My calendars are not very Christmassy I'm afraid and they never have been. Last year I decided that prints I made in response to the situation in Gaza would be the main chosen images, but the year before that images of Sooty were chosen.*


I have often in these posts reflected on the various ways that drawings can be presented in exhibitions, but rarely written about other forms of dissemination. In this case by putting images and texts into a calendar, you in effect are sending out a small compact exhibition to individuals. The fact that many of these calendars will find their way onto a toilet wall is for myself a good thing, as it means that people will at least take time to think about what the images might mean to them or ponder on the aphorisms. 


*Thinking of alternative formats for the dissemination of work, at some point in the coming year, Landline Records will be releasing Micko & the Mellotronics latest recording, 'The Trinity'. The singles that have already been released used my images of Sooty as their cover and the gatefold CD package that the new CD will come in will also use Sooty images.
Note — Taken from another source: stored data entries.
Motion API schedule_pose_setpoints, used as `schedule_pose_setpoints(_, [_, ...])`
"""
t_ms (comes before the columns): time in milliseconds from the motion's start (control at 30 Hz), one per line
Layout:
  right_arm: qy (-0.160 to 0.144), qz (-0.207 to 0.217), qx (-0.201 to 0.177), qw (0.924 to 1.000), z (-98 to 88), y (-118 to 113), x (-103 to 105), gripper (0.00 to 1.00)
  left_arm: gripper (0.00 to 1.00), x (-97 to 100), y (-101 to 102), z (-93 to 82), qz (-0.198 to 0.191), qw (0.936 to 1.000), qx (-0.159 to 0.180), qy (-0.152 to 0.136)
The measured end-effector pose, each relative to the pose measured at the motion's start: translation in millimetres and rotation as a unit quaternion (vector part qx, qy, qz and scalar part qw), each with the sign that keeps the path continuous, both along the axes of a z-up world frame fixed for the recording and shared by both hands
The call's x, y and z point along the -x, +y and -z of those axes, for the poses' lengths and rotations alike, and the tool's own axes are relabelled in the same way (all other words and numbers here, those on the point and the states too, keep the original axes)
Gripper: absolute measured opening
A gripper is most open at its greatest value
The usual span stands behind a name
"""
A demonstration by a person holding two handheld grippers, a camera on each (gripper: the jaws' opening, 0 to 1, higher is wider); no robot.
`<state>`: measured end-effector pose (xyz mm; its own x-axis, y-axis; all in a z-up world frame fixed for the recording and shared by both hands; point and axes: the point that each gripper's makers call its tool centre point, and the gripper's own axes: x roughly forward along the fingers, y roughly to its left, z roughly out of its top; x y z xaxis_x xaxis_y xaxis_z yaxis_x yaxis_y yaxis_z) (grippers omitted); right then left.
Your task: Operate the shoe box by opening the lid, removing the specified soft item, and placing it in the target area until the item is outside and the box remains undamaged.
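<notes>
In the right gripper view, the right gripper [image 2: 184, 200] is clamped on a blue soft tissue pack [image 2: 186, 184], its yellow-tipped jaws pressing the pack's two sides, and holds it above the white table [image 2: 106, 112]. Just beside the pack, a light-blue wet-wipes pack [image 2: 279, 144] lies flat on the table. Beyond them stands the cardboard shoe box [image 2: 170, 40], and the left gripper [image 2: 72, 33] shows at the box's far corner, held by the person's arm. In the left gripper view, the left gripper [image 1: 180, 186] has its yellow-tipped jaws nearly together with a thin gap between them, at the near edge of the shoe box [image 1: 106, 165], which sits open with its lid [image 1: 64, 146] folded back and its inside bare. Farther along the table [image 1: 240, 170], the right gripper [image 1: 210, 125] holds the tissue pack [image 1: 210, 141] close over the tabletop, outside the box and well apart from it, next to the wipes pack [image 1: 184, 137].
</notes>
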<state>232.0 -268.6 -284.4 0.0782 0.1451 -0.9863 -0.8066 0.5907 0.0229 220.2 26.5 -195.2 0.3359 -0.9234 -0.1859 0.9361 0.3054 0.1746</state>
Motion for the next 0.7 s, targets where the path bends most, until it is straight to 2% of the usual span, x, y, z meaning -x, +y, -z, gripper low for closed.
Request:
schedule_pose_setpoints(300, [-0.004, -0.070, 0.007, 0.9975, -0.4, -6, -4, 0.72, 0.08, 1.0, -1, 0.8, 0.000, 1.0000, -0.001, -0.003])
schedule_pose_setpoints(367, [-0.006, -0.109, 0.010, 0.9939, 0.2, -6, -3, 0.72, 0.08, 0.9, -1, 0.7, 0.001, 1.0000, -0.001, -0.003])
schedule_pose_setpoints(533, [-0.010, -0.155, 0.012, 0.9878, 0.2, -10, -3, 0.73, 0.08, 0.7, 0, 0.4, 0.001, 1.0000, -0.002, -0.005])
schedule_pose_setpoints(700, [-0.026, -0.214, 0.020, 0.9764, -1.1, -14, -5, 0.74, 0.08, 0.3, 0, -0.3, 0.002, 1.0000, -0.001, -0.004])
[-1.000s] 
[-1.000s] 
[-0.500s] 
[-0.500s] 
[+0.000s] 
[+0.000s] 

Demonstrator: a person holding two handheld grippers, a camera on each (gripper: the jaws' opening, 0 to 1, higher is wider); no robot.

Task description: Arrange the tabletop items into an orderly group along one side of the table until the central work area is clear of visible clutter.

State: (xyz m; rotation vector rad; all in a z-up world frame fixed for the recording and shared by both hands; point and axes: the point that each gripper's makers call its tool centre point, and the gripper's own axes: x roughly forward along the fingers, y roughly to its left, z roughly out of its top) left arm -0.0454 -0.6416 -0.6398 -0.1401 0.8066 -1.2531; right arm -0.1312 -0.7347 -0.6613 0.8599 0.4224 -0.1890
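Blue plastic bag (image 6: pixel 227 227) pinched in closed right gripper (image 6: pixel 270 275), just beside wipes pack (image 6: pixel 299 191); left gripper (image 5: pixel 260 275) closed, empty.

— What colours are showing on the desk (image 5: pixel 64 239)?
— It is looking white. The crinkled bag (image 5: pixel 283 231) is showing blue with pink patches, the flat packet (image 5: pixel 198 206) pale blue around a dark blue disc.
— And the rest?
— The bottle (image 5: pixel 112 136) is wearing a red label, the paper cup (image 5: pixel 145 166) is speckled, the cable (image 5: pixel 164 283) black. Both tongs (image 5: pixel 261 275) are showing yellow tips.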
I think it's great to have work chosen to accompany Micko's music, which I think is fantastic. Hopefully his sense of how odd our everyday Englishness actually is, will chime with my own take on Sooty as an avatar, an incarnate mystic animal, clothed in the form of a yellow child's puppet; an everyday object that has gone ferrel. 

Sooty is used to cure a painful heel. Stained glass: 2025

This is my last post of 2025, a turbulent year and one that has thrown up many challenges for the human race as a whole. As an artist who tries to make images by making drawings, I feel at times totally useless in the face of world events that I have no control of whatsoever. But I still continue to draw and new images still seem to emerge, so perhaps all is not as bleak as I might at first think it is. Thank you for reading these posts and hopefully you will find an occasional thought that you can use in your own journey.